Published: February 2014
Myasthenia gravis (MG) is the most commonly occurring disorder of neuromuscular junction transmission and is characterized by weakness and fatigue of skeletal muscles. It is a T-cell dependent antibody-mediated autoimmune disease.
The annual incidence of MG is approximately 10 to 20 new cases per million with a prevalence of about 150 to 200 per million.1 Its prevalence has been increasing over the past several decades secondary to better recognition and increased survival. The age of onset is characterized by a bimodal distribution with an early incidence peak in the 2nd to 3rd decades affecting young women and a late peak in the 6th to 8th decades that is primarily seen in men.2 MG is often associated with other autoimmune diseases including thyroid disorders, systemic lupus erythematosus, rheumatoid arthritis, Crohn's disease, vitiligo and neuromyelitis optica.3 Several medications including penicillamine, pyrithioxine and hydroxychloroquine are capable of inducing autoimmune MG. Genetics also play a role as the pathogenesis and clinical manifestations of MG vary among different ethnic populations with distinct HLA associations.2
MG results from antibody mediated dysfunction of synaptic transmission. Two major components implicated in its pathogenesis are acetylcholine receptors (AChR) and muscle-specific tyrosine kinase receptors (MuSK), both located on the postsynaptic membrane. Autoimmune antibodies to AChR (AChR-Ab) are detected in 70% to 90% of MG patients while MuSK (MuSK-Ab) is seen in 5% to 8% of MG patients. Antibody binding to AChR leads to complement activation and AChR cross-linking, which results in increased AChR internalization and degradation on the postsynaptic membrane.4 The majority of MG patients with positive AChR-Ab have thymic abnormalities with hyperplasia seen in 60% to 70% and thymoma in 10% to 12% of patients. MuSK plays a pivotal role in the normal assembly and stabilization of AChR. MG animal models deficient in MuSK function demonstrate significant reduction of AChR clusters and destructional changes in the neuromuscular junction.5 Unlike those with MG-AChR, most MG-MuSK patients do not have thymic pathologies.6 Antibodies to lipoprotein-related protein 4 may also be seen in a minority of MG patients who are MuSK Ab positive or otherwise seronegative.7
Seronegative MG patients lack antibodies to both AChR and MuSK on standard assays, and accounts for approximately 5% to 25% of MG patients. Using a more sensitive cell-based immunofluorescence assay, low affinity antibody to clustered AChR can be detected in 50% to 60% of seronegative MG patients.8
The cardinal feature of MG is a fluctuating skeletal muscle weakness that worsens with repetitive movement. More than 90% of MG patients have ptosis or diplopia without pupillary involvement. On bedside examination, ptosis can be induced or exacerbated by a sustained upgaze for more than 30 seconds, and diplopia can be induced or exacerbated by a sustained horizontal gaze for more than 30 seconds. Bulbar symptoms include dysarthria, dysphagia, and chewing difficulty. Patients with facial muscle weakness experience difficulty in closing their eyes and mouth. Neck flexor weakness results in difficulty elevating the head up from a pillow while neck extensor weakness may present as "dropped head syndrome." Limb weakness in MG is predominantly proximal. Muscles in arms tend to be more affected than legs. Respiratory muscle weakness leads to respiratory insufficiency and in severe cases, respiratory failure necessitating intubation, a life-threatening situation termed "myasthenic crisis."

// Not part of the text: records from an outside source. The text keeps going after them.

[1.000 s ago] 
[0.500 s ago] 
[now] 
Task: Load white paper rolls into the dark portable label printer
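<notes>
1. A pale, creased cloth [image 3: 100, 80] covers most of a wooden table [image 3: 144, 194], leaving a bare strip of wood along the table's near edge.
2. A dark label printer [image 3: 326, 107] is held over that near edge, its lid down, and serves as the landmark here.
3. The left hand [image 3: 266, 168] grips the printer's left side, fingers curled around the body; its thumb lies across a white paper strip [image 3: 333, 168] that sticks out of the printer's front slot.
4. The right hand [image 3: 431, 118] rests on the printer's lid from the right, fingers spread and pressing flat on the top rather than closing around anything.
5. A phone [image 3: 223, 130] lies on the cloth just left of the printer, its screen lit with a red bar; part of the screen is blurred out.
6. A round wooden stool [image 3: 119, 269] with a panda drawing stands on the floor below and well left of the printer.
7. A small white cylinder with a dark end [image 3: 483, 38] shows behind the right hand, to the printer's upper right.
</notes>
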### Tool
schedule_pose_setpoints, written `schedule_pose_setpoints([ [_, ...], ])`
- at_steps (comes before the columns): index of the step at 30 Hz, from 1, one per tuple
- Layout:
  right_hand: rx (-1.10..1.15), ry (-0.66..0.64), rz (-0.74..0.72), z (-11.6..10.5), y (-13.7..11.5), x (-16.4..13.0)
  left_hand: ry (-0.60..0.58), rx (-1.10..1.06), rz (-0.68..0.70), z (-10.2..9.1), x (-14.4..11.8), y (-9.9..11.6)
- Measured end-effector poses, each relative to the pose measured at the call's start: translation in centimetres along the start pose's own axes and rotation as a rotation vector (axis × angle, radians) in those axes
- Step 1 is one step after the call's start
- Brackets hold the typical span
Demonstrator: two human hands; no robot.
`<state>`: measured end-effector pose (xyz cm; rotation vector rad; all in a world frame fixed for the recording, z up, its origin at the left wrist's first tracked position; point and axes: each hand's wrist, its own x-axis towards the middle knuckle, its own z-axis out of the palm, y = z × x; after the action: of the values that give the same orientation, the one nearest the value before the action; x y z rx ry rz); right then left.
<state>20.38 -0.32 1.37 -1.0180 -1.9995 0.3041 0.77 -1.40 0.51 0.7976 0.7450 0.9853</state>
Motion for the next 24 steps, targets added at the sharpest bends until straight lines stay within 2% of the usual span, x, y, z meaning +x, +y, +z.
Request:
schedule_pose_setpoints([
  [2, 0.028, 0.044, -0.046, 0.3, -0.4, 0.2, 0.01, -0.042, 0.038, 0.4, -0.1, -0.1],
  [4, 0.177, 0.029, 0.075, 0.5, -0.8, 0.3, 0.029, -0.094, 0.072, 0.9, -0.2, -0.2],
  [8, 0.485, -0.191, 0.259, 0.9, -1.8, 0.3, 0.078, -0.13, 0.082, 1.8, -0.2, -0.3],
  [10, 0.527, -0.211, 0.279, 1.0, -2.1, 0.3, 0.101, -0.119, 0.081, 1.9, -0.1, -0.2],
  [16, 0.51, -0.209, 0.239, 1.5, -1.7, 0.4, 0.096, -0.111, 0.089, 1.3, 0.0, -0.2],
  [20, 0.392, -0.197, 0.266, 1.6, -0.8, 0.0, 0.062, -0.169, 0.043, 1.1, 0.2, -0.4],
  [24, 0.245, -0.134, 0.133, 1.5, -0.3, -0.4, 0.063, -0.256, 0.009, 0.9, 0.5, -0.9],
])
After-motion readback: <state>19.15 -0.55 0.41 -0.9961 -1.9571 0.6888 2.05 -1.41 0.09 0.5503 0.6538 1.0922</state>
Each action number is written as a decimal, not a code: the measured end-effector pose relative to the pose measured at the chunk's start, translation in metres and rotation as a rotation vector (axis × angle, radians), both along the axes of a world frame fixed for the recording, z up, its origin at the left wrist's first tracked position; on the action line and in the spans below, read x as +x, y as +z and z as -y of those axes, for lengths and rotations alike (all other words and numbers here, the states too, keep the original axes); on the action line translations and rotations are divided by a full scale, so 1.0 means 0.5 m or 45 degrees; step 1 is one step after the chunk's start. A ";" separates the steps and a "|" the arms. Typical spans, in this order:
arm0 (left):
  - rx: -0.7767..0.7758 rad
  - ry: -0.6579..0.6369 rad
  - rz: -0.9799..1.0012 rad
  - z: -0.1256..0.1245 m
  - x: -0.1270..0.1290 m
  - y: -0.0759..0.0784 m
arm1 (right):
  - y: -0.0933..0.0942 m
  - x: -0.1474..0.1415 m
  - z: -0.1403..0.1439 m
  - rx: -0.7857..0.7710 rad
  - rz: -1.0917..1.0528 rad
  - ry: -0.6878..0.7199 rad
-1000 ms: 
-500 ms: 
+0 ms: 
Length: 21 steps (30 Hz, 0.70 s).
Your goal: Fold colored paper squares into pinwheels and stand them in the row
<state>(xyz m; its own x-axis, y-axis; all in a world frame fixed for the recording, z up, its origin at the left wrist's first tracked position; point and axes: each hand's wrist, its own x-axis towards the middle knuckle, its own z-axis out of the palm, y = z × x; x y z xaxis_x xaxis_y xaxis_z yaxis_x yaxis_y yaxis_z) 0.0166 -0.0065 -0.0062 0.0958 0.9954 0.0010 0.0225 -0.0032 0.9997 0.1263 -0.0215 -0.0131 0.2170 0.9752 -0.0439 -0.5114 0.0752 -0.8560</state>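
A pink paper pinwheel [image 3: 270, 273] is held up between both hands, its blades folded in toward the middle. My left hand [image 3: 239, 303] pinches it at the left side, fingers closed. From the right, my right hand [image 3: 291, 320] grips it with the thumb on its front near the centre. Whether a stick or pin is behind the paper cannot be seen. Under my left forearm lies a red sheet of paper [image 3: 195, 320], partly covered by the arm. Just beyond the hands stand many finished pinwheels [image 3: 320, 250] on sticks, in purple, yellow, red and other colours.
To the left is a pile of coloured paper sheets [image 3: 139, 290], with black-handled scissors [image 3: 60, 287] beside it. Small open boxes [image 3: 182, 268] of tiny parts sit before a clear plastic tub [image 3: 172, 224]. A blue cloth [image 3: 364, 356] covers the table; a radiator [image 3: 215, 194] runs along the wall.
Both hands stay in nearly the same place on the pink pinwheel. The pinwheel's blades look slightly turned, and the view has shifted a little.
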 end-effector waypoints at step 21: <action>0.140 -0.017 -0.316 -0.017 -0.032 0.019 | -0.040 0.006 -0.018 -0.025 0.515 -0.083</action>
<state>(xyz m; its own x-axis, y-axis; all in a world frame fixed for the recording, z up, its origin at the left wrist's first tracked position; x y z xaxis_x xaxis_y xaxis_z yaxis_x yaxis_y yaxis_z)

Ocular MG refers to isolated weakness of the levator palpebrae superioris, orbicularis oculi and/or extraocular muscles without clinically significant involvement of other muscles, and accounts for approximately 15% of MG patients. Of all MG patients initially presenting with weakness restricted to the ocular region, two-thirds will develop weakness of other muscles and one-third will remain as purely ocular.9
Unique clinical phenotypes of MG-MuSK have been described, including profound atrophy of tongue and facial muscles, and restricted weakness of cervical and respiratory weakness. MG-MuSK tends to occur in young female patients.10
Careful history taking and a thorough physical examination reveal fatigable weakness of specific muscle groups. Various bedside maneuvers, laboratory tests and electrodiagnostic tests are also helpful.
Two easily performed bedside maneuvers include the ice pack test, which is performed by placing a small ice bag over the ptotic eye for 2 to 5 minutes and then assessing the degree of ptosis for noticeable improvement.11 The other is the Tensilon (edrophonium) test, which may be used for patients with ptosis or ophthalmoparesis, but is not widely available. Edrophonium is a short-acting acetylcholinesterase inhibitor that may be administered intravenously after which the patient is observed immediately for objective improvement.
Serological testing to detect circulating AChR-Ab and/or MuSK-Ab is a key step in the laboratory confirmation of MG. There are three subtypes of AChR-Ab: binding, blocking, and modulating antibodies. Binding antibodies are the most sensitive and also highly specific for MG. Assays for blocking and modulating antibodies increase the sensitivity by less than 5% when added to binding antibodies, and may increase the false-positive rate slightly. AChR antibody titers correlate poorly with disease severity. Patients with low antibody titers may have more severe symptoms. MuSK-antibody testing should be considered for patients who exhibit specific phenotypes as discussed above, or who are negative for AChR antibodies.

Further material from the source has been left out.